Try it:
For every line in the material, produce an exact copy.

Provided material:

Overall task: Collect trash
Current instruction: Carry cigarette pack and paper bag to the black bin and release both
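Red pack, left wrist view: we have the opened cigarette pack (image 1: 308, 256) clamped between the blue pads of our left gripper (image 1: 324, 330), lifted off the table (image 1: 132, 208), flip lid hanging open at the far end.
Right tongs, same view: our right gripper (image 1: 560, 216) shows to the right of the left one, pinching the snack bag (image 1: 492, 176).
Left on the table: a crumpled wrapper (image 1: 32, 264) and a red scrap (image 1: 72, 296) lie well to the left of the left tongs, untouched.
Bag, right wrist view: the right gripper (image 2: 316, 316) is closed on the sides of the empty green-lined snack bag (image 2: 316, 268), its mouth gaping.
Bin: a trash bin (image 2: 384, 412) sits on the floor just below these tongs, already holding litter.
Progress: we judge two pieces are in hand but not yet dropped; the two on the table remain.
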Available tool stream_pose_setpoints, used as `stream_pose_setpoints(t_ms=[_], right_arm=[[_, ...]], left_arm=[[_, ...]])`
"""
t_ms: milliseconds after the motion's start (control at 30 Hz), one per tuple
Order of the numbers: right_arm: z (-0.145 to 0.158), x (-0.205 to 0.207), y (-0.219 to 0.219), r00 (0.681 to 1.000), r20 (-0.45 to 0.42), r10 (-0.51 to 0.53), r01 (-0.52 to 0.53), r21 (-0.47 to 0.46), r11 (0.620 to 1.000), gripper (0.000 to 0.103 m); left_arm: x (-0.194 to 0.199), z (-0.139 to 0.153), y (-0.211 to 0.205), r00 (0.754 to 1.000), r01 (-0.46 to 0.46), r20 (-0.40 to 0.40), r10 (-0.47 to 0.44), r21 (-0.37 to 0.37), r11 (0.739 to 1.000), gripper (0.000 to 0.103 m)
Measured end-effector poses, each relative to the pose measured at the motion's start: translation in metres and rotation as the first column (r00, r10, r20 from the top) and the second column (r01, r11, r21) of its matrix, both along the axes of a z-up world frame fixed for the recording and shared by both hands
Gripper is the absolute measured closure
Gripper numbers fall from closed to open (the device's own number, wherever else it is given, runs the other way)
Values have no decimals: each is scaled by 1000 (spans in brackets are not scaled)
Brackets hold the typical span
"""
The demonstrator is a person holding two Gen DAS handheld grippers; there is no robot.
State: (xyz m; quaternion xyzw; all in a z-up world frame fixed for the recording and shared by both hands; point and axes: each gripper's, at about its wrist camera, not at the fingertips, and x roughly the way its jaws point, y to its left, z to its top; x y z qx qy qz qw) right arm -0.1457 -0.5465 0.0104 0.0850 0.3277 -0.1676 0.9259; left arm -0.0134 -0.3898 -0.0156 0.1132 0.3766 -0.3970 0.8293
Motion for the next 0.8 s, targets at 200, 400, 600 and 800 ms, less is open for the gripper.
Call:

Your response:
Overall task: Collect trash
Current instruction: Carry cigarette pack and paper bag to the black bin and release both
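Red pack, left wrist view: we have the opened cigarette pack (image 1: 308, 256) clamped between the blue pads of our left gripper (image 1: 324, 330), lifted off the table (image 1: 132, 208), flip lid hanging open at the far end.
Right tongs, same view: our right gripper (image 1: 560, 216) shows to the right of the left one, pinching the snack bag (image 1: 492, 176).
Left on the table: a crumpled wrapper (image 1: 32, 264) and a red scrap (image 1: 72, 296) lie well to the left of the left tongs, untouched.
Bag, right wrist view: the right gripper (image 2: 316, 316) is closed on the sides of the empty green-lined snack bag (image 2: 316, 268), its mouth gaping.
Bin: a trash bin (image 2: 384, 412) sits on the floor just below these tongs, already holding litter.
Progress: we judge two pieces are in hand but not yet dropped; the two on the table remain.
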Available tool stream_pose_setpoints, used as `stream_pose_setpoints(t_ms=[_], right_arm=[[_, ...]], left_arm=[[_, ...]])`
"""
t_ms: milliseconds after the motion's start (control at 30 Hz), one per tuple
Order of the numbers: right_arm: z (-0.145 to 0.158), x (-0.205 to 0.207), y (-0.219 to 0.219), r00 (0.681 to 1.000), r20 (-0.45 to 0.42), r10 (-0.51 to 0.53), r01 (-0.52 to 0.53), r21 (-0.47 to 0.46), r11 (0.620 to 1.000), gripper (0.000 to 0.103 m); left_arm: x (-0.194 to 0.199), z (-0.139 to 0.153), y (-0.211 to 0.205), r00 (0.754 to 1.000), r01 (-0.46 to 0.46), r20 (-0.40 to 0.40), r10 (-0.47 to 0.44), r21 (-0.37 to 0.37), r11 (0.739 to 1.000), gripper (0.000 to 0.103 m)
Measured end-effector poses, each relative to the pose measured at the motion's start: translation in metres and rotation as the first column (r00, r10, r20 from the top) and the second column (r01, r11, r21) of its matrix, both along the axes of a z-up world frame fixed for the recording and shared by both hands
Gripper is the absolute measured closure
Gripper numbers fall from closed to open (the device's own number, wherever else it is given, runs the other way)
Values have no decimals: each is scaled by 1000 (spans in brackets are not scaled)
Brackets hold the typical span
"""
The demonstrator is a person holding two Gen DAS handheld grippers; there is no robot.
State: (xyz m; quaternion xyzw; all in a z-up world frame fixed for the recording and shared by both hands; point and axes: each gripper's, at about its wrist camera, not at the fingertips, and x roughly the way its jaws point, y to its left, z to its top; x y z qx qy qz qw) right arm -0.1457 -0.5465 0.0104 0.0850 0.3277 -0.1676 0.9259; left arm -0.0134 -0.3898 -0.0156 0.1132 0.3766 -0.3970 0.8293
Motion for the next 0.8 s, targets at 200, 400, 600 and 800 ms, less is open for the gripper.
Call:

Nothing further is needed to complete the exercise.